• _TASK GOAL_
Reproduce every entry word for word. Drop all pictures from the copy.

Items listed in a dataset
━━━━━━━━━━━━━━━━━━━━━━━━━━━━━━

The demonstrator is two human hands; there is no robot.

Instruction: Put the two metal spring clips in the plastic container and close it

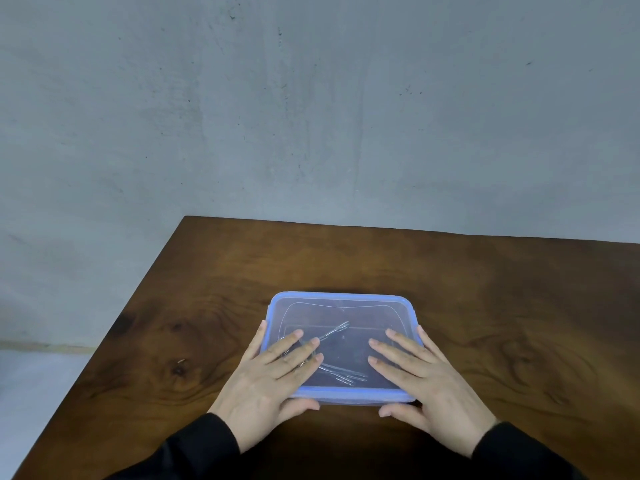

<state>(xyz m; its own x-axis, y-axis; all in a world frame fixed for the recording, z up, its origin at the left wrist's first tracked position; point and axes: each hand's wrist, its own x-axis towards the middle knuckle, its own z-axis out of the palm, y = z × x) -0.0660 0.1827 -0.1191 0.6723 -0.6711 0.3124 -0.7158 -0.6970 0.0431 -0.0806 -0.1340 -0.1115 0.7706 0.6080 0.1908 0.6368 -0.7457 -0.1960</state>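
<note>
Two black sleeves (194, 445) enter from the near edge, and both hands lie flat on the lid of a plastic container. The left hand (273, 379) has its fingers spread across the lid's near-left part, its thumb tucked against the front rim. The right hand (426, 382) mirrors it on the near-right part, fingers spread and palm down, thumb at the front edge. Neither hand pinches anything; both press open-palmed on the lid.

The plastic container (341, 346) is a shallow rectangular box with a clear lid (346, 306) edged in blue, resting on the dark wooden surface (485, 306) near the person. The lid sits on top and looks seated all round, though whether its side latches are snapped cannot be told. Through the clear plastic two metal spring clips (337, 355) show inside: one angled toward the far side at centre, the other lying nearer the front, their ends partly hidden under the left hand's fingers.

Beyond the surface's far edge stands a plain grey wall (311, 116).
</note>
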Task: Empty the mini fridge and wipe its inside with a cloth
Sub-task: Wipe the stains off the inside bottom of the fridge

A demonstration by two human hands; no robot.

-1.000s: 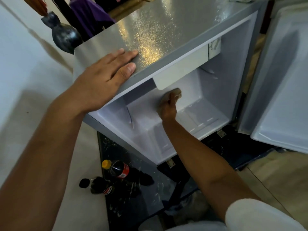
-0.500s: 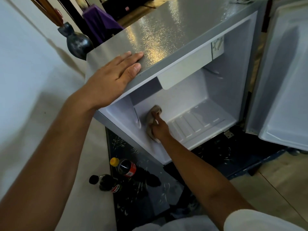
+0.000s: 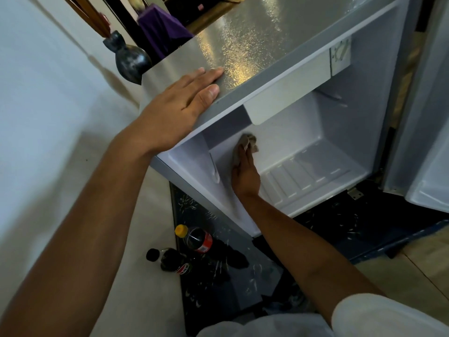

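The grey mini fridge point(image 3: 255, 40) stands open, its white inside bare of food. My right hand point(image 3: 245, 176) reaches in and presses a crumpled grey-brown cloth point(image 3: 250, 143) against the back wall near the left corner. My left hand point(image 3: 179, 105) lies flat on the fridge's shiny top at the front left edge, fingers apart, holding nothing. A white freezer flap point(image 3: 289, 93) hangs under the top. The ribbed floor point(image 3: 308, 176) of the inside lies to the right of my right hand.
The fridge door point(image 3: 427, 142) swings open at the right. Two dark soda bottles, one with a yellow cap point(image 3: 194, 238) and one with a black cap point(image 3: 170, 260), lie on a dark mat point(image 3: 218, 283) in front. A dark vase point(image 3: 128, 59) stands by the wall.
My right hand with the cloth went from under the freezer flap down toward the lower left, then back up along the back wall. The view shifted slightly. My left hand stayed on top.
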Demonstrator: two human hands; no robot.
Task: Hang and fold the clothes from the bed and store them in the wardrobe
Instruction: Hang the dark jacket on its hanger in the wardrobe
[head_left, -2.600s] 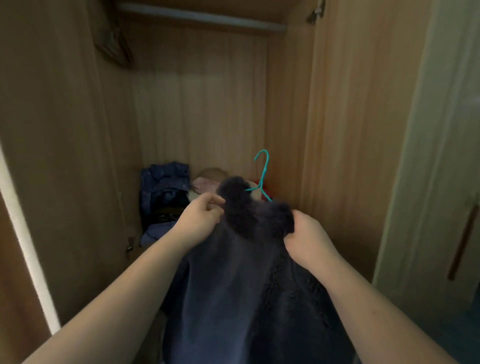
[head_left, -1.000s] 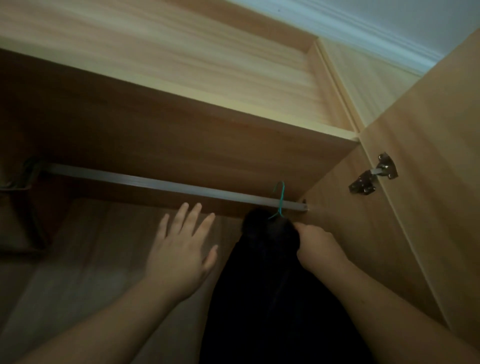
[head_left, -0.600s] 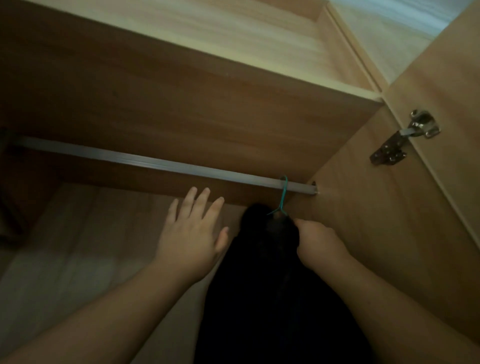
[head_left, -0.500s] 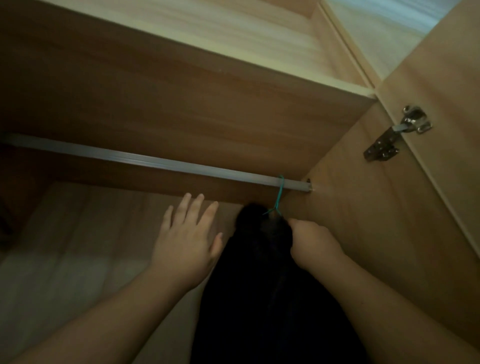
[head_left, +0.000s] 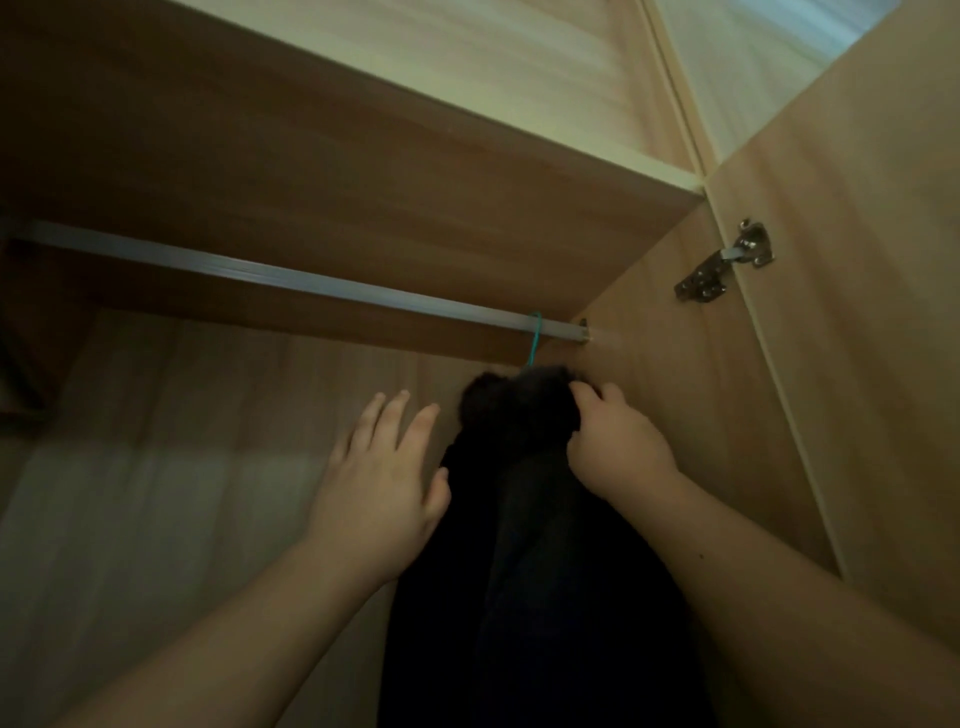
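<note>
My right hand (head_left: 615, 447) grips the coat (head_left: 524, 519) so its hanger (head_left: 535, 338) hooks the rail (head_left: 311, 283); my left hand (head_left: 384, 478) is open beside it.

the wardrobe (head_left: 322, 171) is smooth wood with pale grain lines, a bit shiny where light hits it. the rail (head_left: 291, 278) is smooth grey metal with a dull shine. the hinge (head_left: 727, 262) is shiny metal. the hanger (head_left: 535, 338) hook is thin and teal, maybe plastic. the coat (head_left: 519, 519) is dark, soft, fuzzy cloth, not shiny.
</note>
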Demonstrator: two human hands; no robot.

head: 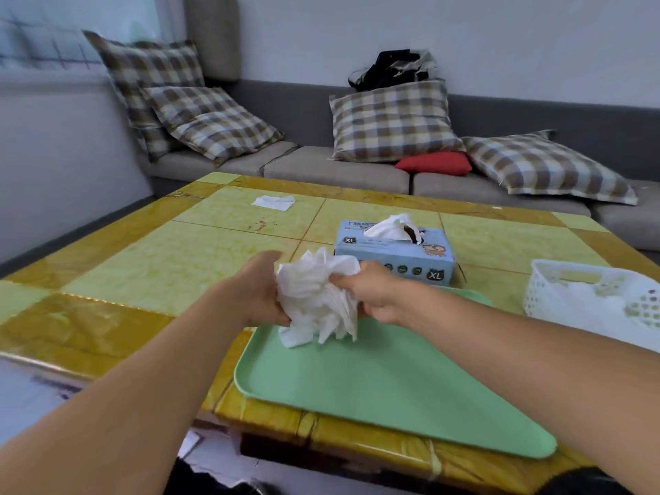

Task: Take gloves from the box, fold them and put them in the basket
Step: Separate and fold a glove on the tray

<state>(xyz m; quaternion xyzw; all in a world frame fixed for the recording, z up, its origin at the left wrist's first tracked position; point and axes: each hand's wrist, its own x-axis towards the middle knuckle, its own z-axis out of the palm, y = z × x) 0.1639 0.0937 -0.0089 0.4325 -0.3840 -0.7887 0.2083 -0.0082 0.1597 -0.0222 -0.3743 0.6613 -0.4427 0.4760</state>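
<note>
Yellow and amber tiles cover the low table [221, 244] on which the work is laid out, with a grey sofa [339, 166] and checked cushions [393, 119] behind it.

A crumpled bunch of white gloves [318, 301] is held between both hands, above the far edge of a green tray [375, 380]. The left hand [262, 291] is cupped against the bunch from its own side, fingers curled round the material; the right hand [371, 291] is clamped on the opposite side, thumb and fingers pinching a fold. Loose ends of the gloves hang below the hands and almost reach the tray. No neat fold is yet visible, so the folding step is judged to be barely begun.

Just beyond the right hand the blue glove box [394, 255] is seen, with another white glove [393, 226] standing out of its slot. Further to the right of that hand the white perforated basket [585, 298] is placed, and something pale can be made out inside it, though what it is cannot be told. Well beyond the left hand a flat white piece [273, 202] lies on the table.

Several risks are judged from this. More than one glove may be caught in the bunch, so a single fold could be spoiled by layers sliding apart. The thin material is likely to spring open if the pinch is relaxed. The hanging ends could be dragged across the tray and undone. A reach toward the basket could brush the box close by.
</note>
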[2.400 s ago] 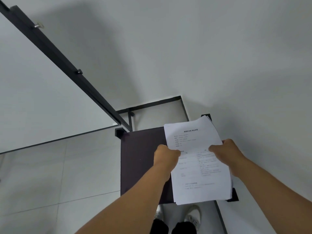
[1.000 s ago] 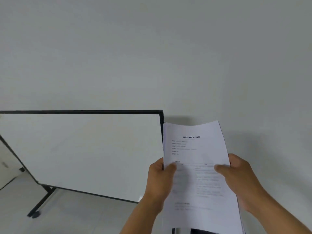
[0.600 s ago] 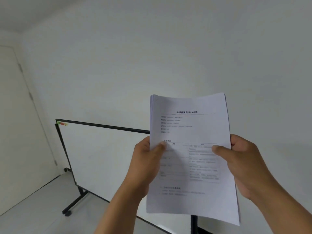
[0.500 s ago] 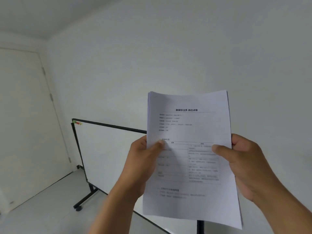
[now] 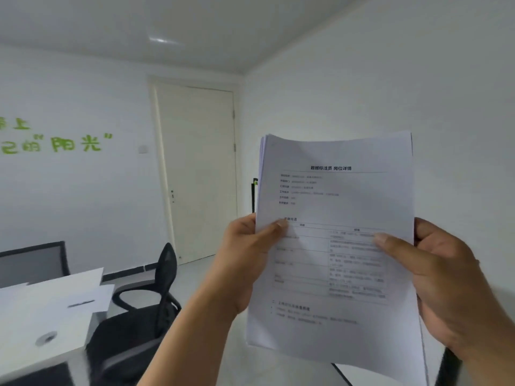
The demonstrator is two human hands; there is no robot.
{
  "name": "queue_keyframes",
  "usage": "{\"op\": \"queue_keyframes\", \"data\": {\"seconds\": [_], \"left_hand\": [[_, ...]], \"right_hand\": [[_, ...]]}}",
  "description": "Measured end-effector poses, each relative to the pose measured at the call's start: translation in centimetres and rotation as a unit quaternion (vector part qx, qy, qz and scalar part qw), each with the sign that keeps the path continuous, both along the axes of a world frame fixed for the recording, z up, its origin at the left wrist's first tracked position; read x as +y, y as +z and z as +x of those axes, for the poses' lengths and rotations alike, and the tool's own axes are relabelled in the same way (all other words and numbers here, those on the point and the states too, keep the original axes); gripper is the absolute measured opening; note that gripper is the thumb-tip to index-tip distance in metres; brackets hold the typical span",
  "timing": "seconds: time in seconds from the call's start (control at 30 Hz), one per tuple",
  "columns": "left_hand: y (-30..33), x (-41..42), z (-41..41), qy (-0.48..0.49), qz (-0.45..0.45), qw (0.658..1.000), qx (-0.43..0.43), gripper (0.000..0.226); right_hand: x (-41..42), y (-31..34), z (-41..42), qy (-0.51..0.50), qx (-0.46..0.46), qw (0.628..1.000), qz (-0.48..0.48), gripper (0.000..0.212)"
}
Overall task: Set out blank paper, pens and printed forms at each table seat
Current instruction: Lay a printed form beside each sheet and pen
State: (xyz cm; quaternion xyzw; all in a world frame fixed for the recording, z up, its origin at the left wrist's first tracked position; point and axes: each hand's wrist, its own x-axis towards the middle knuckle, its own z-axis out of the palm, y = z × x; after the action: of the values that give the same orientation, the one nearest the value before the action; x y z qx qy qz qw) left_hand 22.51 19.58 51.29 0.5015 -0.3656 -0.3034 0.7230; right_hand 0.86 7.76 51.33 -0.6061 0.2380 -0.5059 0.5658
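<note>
White table [image 5: 41,324], lower left: blank sheets [image 5: 69,288] lying on it, a dark pen [image 5: 81,303] on top of the sheets. Black office chair [image 5: 145,310] beside the table. Closed door [image 5: 200,174] behind. Stack of printed forms [image 5: 334,246], upright before me: my left hand [image 5: 245,257] pinches its left edge, my right hand [image 5: 434,280] grips its right edge.

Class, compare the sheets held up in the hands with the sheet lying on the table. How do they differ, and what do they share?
The held sheets carry printed text and a table; the sheet on the table looks blank. The held sheets are a stack, raised upright and gripped by the left hand and right hand; the table sheet lies flat, with a pen on it. Both are white paper.
</note>
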Motion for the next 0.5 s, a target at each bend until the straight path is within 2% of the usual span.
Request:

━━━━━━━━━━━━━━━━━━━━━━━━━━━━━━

• _SOLVED EXERCISE_
The demonstrator is two human hands; there is no robot.

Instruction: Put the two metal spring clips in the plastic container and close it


<state>(xyz m; its own x-axis, y-axis; all in a world frame fixed for the recording, z up, its origin at the left wrist's first tracked position; point and axes: each hand's wrist, its own x-axis towards the middle knuckle, its own z-axis out of the palm, y = z × x) -0.0660 0.1827 -0.1191 0.6723 -0.6711 0.3124 -0.7158 -0.6970 0.0431 -0.0806 -0.1340 -0.1115 0.7706 0.6080 0.1908 0.6368 -0.7457 -0.1960</state>
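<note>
Two black sleeves (194, 445) enter from the near edge, and both hands lie flat on the lid of a plastic container. The left hand (273, 379) has its fingers spread across the lid's near-left part, its thumb tucked against the front rim. The right hand (426, 382) mirrors it on the near-right part, fingers spread and palm down, thumb at the front edge. Neither hand pinches anything; both press open-palmed on the lid.

The plastic container (341, 346) is a shallow rectangular box with a clear lid (346, 306) edged in blue, resting on the dark wooden surface (485, 306) near the person. The lid sits on top and looks seated all round, though whether its side latches are snapped cannot be told. Through the clear plastic two metal spring clips (337, 355) show inside: one angled toward the far side at centre, the other lying nearer the front, their ends partly hidden under the left hand's fingers.

Beyond the surface's far edge stands a plain grey wall (311, 116).
</note>
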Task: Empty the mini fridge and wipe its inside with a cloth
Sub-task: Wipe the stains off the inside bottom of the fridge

A demonstration by two human hands; no robot.

-1.000s: 
-0.500s: 
+0.000s: 

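The grey mini fridge point(image 3: 255, 40) stands open, its white inside bare of food. My right hand point(image 3: 245, 176) reaches in and presses a crumpled grey-brown cloth point(image 3: 250, 143) against the back wall near the left corner. My left hand point(image 3: 179, 105) lies flat on the fridge's shiny top at the front left edge, fingers apart, holding nothing. A white freezer flap point(image 3: 289, 93) hangs under the top. The ribbed floor point(image 3: 308, 176) of the inside lies to the right of my right hand.
The fridge door point(image 3: 427, 142) swings open at the right. Two dark soda bottles, one with a yellow cap point(image 3: 194, 238) and one with a black cap point(image 3: 170, 260), lie on a dark mat point(image 3: 218, 283) in front. A dark vase point(image 3: 128, 59) stands by the wall.
My right hand with the cloth went from under the freezer flap down toward the lower left, then back up along the back wall. The view shifted slightly. My left hand stayed on top.
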Demonstrator: two human hands; no robot.
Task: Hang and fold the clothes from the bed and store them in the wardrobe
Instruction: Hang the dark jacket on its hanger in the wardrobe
[head_left, -2.600s] 
[head_left, -1.000s] 
[head_left, -0.600s] 
[head_left, -0.500s] 
[head_left, +0.000s] 
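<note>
My right hand (head_left: 615, 447) grips the coat (head_left: 524, 519) so its hanger (head_left: 535, 338) hooks the rail (head_left: 311, 283); my left hand (head_left: 384, 478) is open beside it.

the wardrobe (head_left: 322, 171) is smooth wood with pale grain lines, a bit shiny where light hits it. the rail (head_left: 291, 278) is smooth grey metal with a dull shine. the hinge (head_left: 727, 262) is shiny metal. the hanger (head_left: 535, 338) hook is thin and teal, maybe plastic. the coat (head_left: 519, 519) is dark, soft, fuzzy cloth, not shiny.
</note>
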Demonstrator: two human hands; no robot.

head: 

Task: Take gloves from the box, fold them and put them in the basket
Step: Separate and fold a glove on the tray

<state>(xyz m; quaternion xyzw; all in a world frame fixed for the recording, z up, its origin at the left wrist's first tracked position; point and axes: each hand's wrist, its own x-axis towards the middle knuckle, its own z-axis out of the palm, y = z × x) 0.1639 0.0937 -0.0089 0.4325 -0.3840 -0.7887 0.2083 -0.0082 0.1597 -0.0222 -0.3743 0.6613 -0.4427 0.4760</state>
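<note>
Yellow and amber tiles cover the low table [221, 244] on which the work is laid out, with a grey sofa [339, 166] and checked cushions [393, 119] behind it.

A crumpled bunch of white gloves [318, 301] is held between both hands, above the far edge of a green tray [375, 380]. The left hand [262, 291] is cupped against the bunch from its own side, fingers curled round the material; the right hand [371, 291] is clamped on the opposite side, thumb and fingers pinching a fold. Loose ends of the gloves hang below the hands and almost reach the tray. No neat fold is yet visible, so the folding step is judged to be barely begun.

Just beyond the right hand the blue glove box [394, 255] is seen, with another white glove [393, 226] standing out of its slot. Further to the right of that hand the white perforated basket [585, 298] is placed, and something pale can be made out inside it, though what it is cannot be told. Well beyond the left hand a flat white piece [273, 202] lies on the table.

Several risks are judged from this. More than one glove may be caught in the bunch, so a single fold could be spoiled by layers sliding apart. The thin material is likely to spring open if the pinch is relaxed. The hanging ends could be dragged across the tray and undone. A reach toward the basket could brush the box close by.
</note>
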[2.400 s ago] 
[1.000 s ago] 
[0.600 s ago] 
[0.500 s ago] 
[now] 
The demonstrator is two human hands; there is no robot.
{
  "name": "queue_keyframes",
  "usage": "{\"op\": \"queue_keyframes\", \"data\": {\"seconds\": [_], \"left_hand\": [[_, ...]], \"right_hand\": [[_, ...]]}}",
  "description": "Measured end-effector poses, each relative to the pose measured at the call's start: translation in centimetres and rotation as a unit quaternion (vector part qx, qy, qz and scalar part qw), each with the sign that keeps the path continuous, both along the axes of a world frame fixed for the recording, z up, its origin at the left wrist's first tracked position; read x as +y, y as +z and z as +x of those axes, for the poses' lengths and rotations alike, and the tool's own axes are relabelled in the same way (all other words and numbers here, those on the point and the states too, keep the original axes); gripper is the absolute measured opening; note that gripper is the thumb-tip to index-tip distance in metres; brackets hold the typical span",
  "timing": "seconds: time in seconds from the call's start (control at 30 Hz), one per tuple",
  "columns": "left_hand: y (-30..33), x (-41..42), z (-41..41), qy (-0.48..0.49), qz (-0.45..0.45), qw (0.658..1.000), qx (-0.43..0.43), gripper (0.000..0.226); right_hand: x (-41..42), y (-31..34), z (-41..42), qy (-0.51..0.50), qx (-0.46..0.46), qw (0.628..1.000), qz (-0.48..0.48), gripper (0.000..0.212)"
}
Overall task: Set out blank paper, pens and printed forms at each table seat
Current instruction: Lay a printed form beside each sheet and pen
State: (xyz cm; quaternion xyzw; all in a world frame fixed for the recording, z up, its origin at the left wrist's first tracked position; point and axes: each hand's wrist, its own x-axis towards the middle knuckle, its own z-axis out of the palm, y = z × x; after the action: of the values that give the same orientation, the one nearest the value before the action; x y z qx qy qz qw) left_hand 22.51 19.58 51.29 0.5015 -0.3656 -0.3034 0.7230; right_hand 0.86 7.76 51.33 -0.6061 0.2380 -0.5059 0.5658
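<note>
White table [image 5: 41,324], lower left: blank sheets [image 5: 69,288] lying on it, a dark pen [image 5: 81,303] on top of the sheets. Black office chair [image 5: 145,310] beside the table. Closed door [image 5: 200,174] behind. Stack of printed forms [image 5: 334,246], upright before me: my left hand [image 5: 245,257] pinches its left edge, my right hand [image 5: 434,280] grips its right edge.

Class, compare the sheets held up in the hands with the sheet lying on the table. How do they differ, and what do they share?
The held sheets carry printed text and a table; the sheet on the table looks blank. The held sheets are a stack, raised upright and gripped by the left hand and right hand; the table sheet lies flat, with a pen on it. Both are white paper.
</note>
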Motion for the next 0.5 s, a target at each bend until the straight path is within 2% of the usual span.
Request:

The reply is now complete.